Dillon reflexively stepped over an empty pile of clothing, stopping at a small handheld device on the floor a short distance away.
He bent over to look more closely at it.
Saparun knelt next to him, pointing a small handheld scanner at the device.
“A weapon, Captain.
Mass accelerator.
It bears evidence of use, but its power source is long since drained.”
Dillon looked over at the empty clothes on the floor nearby.
“Used,” he said to himself.
He looked at the nearby set of empty clothes. “I probably would’ve too.”
Standing up, he tapped his wrist console.
“Okay, everyone.
Very important tip:
don’t touch anything.
This thing was a weapon; the next one you see might still be armed.
No souvenirs, no matter how cool.
I say again:
don’t touch anything.”
They walked forward, picking their way around the cordons and counters, until they approached the inner end of the tunnel.
The corridor opened into a giant atrium: a hundred metres across and open all the way upward to the sky a hundred storeys above.
The building above them was a massive tube, its inner walls clear and smooth, like a glass sheet that went all the way around.
Through the glass, they could see the individual levels above.
The floor under their feet was made of the same glistening black material found outside and on the cylinder ships, flowing from wall to wall as a single, seamless expanse of black.

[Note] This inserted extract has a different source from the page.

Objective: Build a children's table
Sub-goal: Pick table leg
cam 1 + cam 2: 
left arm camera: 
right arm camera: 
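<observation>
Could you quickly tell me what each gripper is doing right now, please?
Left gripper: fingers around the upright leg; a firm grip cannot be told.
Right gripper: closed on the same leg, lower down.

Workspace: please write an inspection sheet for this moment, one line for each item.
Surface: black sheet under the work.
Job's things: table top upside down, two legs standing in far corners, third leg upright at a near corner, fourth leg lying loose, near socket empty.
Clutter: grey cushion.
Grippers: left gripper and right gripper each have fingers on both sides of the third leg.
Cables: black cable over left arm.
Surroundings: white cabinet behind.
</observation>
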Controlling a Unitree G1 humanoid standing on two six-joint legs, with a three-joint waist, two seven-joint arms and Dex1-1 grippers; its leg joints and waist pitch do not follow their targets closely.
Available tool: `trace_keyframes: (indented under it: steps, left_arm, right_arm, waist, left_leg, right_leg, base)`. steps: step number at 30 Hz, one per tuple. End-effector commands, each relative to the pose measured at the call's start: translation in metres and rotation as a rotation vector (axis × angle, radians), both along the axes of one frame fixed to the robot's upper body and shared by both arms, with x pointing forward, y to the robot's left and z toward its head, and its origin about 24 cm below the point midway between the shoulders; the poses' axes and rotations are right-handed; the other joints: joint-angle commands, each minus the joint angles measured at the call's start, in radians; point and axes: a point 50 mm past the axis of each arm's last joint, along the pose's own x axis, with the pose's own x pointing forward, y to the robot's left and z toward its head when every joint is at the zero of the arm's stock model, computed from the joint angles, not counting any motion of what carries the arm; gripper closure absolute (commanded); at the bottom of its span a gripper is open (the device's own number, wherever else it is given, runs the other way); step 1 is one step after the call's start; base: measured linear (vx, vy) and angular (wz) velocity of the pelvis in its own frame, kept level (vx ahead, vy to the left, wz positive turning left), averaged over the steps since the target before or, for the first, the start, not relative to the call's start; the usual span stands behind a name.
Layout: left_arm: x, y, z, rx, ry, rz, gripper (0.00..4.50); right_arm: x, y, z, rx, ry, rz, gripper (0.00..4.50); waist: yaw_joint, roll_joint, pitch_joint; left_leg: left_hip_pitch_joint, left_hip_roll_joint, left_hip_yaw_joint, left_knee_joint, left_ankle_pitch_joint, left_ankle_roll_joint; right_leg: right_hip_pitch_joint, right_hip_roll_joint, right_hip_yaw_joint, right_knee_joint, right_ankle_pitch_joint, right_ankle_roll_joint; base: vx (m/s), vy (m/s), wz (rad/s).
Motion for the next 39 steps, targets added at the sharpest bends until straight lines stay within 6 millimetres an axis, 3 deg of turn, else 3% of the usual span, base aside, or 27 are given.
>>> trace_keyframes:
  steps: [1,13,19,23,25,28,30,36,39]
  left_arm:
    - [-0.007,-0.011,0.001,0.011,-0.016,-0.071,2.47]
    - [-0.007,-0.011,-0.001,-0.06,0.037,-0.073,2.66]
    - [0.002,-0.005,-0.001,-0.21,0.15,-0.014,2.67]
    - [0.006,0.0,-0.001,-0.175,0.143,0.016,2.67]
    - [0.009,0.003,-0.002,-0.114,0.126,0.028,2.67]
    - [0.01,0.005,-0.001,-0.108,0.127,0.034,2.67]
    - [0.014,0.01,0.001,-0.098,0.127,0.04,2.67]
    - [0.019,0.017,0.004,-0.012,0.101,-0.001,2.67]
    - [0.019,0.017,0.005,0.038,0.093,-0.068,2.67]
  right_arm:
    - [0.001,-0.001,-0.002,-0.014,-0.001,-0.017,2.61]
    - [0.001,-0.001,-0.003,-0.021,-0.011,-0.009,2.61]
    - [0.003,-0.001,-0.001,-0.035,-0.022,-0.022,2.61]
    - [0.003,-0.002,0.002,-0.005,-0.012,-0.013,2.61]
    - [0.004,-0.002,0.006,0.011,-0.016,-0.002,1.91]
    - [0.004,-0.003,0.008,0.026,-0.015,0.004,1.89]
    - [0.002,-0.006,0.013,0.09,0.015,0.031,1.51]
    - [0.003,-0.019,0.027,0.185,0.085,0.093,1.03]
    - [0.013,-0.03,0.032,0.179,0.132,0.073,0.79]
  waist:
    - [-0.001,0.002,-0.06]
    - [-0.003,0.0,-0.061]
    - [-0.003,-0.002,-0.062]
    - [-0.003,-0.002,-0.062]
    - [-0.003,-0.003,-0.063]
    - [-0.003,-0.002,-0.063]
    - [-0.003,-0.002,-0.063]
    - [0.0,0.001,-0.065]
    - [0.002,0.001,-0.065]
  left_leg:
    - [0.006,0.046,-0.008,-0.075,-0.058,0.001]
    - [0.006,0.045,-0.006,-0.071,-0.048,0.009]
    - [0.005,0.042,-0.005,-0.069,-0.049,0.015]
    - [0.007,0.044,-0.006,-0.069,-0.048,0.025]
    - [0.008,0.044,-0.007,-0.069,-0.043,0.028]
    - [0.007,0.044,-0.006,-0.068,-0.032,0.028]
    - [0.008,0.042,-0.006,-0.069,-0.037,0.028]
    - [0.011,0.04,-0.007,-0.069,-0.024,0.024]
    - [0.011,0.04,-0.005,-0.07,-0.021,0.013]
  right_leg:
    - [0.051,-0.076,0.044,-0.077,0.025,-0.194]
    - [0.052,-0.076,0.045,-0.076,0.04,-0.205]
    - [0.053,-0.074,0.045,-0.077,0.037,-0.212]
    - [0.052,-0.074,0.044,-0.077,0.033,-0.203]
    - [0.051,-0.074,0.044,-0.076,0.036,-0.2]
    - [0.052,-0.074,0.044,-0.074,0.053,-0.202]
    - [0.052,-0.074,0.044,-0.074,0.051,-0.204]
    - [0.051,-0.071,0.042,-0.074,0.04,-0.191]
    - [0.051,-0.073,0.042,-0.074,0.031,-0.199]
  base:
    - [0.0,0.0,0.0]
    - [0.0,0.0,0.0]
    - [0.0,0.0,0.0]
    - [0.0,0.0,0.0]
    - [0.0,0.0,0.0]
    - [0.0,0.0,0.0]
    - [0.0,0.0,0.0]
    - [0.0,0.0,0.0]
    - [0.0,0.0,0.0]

Ahead of them, on a dais a dozen metres across, were five statues of humanoid figures, each of them ten metres high or more.

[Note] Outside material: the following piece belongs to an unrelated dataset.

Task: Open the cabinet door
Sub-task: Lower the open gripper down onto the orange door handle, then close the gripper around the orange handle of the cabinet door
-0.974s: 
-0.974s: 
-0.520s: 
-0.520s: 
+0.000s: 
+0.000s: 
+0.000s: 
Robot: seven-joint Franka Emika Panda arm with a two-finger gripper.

One in front, brandishing a bladed weapon, the four others behind, all of them in determined, forward-looking heroic poses.
“So that’s them,” said Cho.
His voice was calm, even soft.
“The people who made the cylinders.”
Dillon looked carefully at the one in front.
Humanoid in shape, but proportionally thinner than humans.
Larger eyes set deeper in their faces, horizontal ridges on their cheeks, and only three digits on their hands and feet.
Their chests seemed thin and their abdomens bulged strangely, but he couldn’t figure out what that meant.